Work to be completed: In the listing below, start your output at the line with "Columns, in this" and end it after the line with "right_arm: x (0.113", copying every line exactly.

Extracted records:
--- START ---

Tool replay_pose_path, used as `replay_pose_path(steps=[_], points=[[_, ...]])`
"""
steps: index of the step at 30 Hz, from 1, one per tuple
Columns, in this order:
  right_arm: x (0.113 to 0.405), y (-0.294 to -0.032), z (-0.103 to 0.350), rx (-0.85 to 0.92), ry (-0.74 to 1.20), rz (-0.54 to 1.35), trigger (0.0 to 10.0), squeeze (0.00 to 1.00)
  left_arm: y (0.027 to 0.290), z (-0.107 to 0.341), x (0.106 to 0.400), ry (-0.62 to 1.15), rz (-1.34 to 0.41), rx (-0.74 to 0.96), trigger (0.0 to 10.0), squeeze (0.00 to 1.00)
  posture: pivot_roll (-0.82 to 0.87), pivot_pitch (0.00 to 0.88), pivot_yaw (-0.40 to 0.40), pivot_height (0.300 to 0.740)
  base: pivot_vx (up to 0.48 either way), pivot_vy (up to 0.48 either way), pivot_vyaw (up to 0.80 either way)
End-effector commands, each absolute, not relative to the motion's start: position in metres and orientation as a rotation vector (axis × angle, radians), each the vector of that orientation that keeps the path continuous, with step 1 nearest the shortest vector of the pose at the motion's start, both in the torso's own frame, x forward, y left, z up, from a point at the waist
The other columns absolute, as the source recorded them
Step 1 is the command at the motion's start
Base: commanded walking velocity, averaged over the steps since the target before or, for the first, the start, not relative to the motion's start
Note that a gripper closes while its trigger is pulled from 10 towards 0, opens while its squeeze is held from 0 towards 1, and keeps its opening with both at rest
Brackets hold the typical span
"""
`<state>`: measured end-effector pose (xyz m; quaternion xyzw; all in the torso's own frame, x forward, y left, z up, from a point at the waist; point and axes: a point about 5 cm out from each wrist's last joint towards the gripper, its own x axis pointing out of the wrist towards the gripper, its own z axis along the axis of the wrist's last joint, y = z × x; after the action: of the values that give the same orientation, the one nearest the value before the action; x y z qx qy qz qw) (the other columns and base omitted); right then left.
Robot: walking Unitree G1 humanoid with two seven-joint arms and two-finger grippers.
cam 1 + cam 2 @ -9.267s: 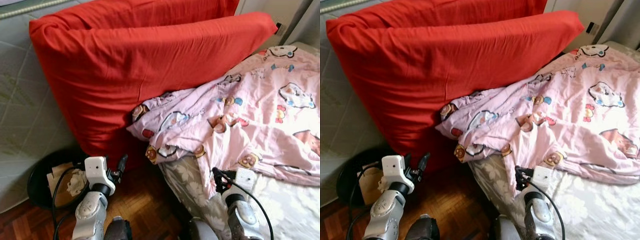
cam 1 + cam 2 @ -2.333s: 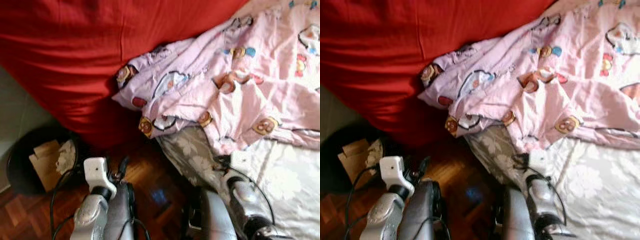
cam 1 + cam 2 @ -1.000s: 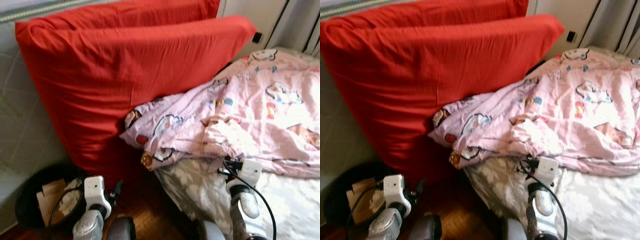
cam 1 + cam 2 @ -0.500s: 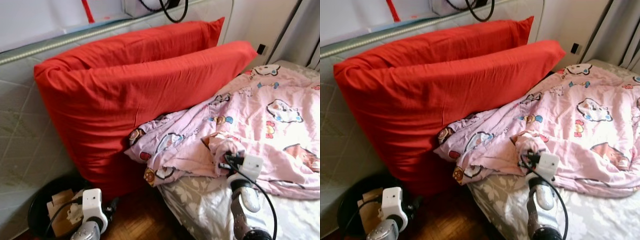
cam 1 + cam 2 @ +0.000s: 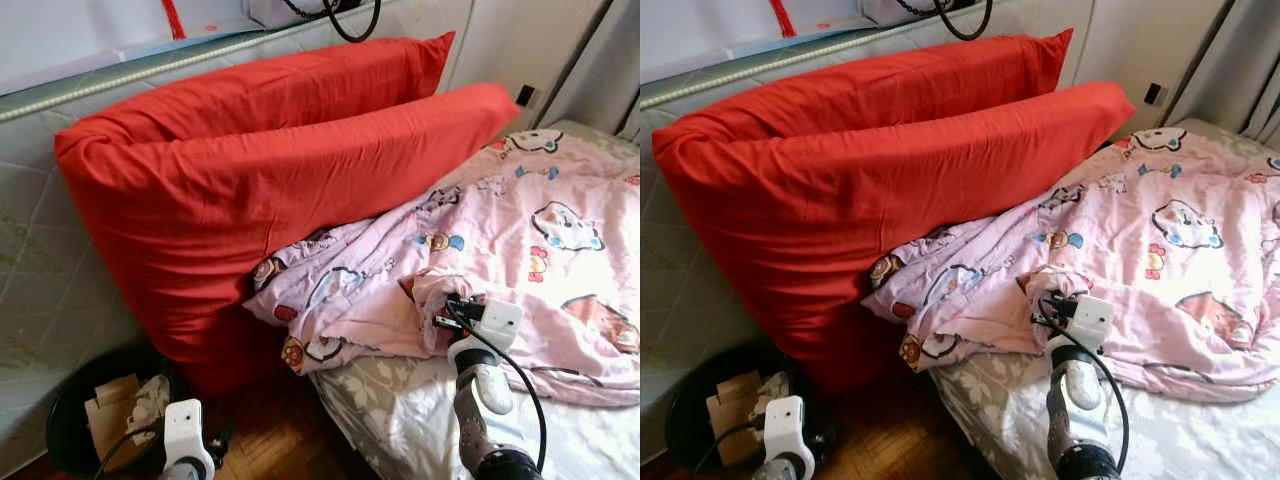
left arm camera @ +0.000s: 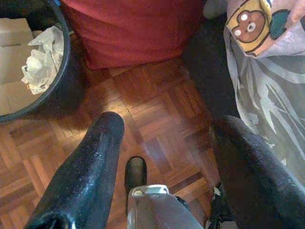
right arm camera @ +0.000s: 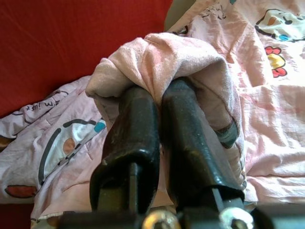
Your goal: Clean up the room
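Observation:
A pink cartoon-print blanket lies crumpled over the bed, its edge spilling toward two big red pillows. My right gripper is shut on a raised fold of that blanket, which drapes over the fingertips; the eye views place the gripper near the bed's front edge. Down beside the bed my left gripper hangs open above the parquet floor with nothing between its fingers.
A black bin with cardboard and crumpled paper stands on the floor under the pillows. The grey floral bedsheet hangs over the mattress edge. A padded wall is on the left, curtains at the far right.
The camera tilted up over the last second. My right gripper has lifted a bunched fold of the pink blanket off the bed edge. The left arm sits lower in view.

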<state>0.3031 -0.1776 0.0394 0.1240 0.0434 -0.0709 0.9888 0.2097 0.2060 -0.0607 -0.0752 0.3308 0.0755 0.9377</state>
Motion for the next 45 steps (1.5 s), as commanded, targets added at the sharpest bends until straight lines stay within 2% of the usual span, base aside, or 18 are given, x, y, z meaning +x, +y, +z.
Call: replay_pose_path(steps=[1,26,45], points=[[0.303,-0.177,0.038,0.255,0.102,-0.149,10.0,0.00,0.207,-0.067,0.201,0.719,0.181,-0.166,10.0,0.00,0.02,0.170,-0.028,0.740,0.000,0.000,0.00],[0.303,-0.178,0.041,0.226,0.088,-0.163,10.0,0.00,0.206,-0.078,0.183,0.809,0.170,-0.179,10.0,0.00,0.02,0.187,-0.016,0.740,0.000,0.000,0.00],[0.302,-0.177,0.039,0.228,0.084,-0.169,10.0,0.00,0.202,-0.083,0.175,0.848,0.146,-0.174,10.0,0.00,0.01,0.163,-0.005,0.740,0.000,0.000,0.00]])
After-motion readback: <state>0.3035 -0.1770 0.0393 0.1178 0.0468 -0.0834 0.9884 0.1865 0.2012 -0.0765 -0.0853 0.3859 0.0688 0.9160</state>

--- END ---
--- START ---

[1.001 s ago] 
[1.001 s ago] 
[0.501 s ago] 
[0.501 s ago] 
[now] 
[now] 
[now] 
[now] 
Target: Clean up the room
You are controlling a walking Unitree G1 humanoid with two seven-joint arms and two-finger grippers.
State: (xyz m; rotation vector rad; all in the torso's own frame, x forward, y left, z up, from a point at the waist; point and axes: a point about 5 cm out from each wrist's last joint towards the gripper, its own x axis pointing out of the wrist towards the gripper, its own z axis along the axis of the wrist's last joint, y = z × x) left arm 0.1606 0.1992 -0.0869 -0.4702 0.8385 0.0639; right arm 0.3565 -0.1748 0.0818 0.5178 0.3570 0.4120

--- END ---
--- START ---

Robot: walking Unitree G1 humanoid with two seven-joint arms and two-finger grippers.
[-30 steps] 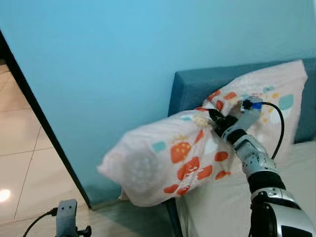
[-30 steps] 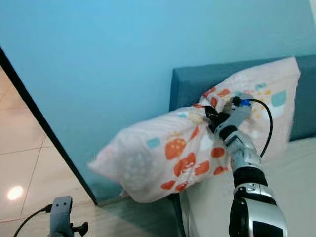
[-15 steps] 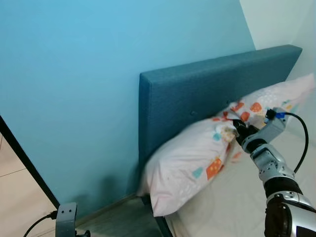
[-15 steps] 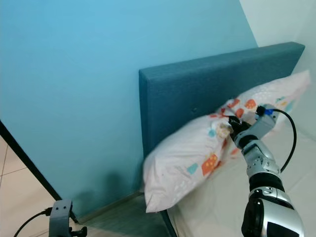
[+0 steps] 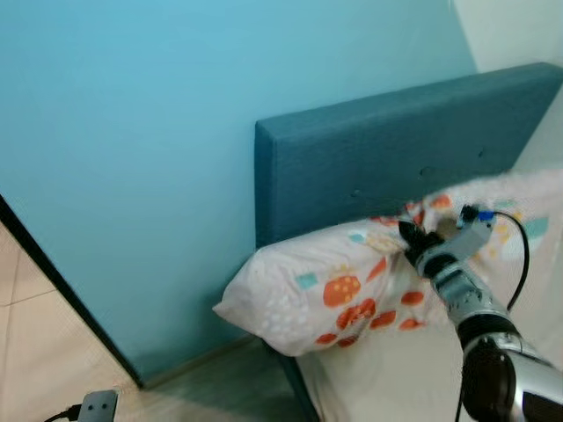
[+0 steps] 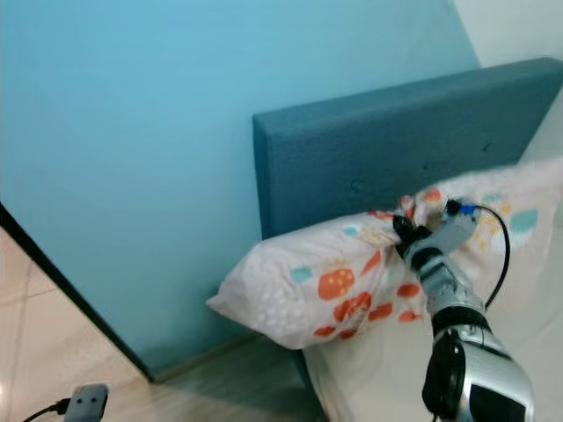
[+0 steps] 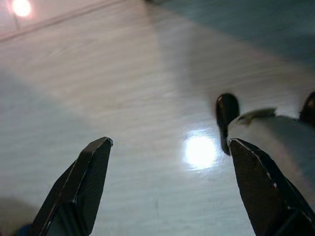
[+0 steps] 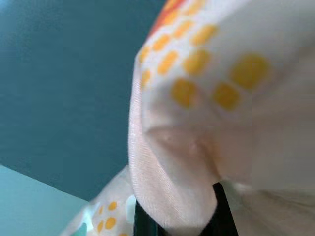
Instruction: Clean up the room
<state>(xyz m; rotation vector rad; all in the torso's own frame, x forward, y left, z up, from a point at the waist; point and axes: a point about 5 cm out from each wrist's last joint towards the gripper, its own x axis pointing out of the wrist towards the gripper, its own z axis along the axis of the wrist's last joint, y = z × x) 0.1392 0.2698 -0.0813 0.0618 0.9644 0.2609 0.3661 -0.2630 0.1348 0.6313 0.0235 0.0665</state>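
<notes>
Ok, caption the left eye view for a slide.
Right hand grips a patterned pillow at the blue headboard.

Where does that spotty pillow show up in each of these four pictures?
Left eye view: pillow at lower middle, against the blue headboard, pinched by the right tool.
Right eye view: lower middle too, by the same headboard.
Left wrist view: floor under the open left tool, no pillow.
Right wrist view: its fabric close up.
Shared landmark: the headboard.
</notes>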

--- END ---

Your response:
Columns, in this order:
  right_arm: x (0.113 to 0.405), y (-0.294 to -0.032), z (-0.103 to 0.350), rx (-0.85 to 0.92), ry (-0.74 to 1.20), rz (-0.54 to 1.35), trigger (0.0 to 10.0), squeeze (0.00 to 1.00)

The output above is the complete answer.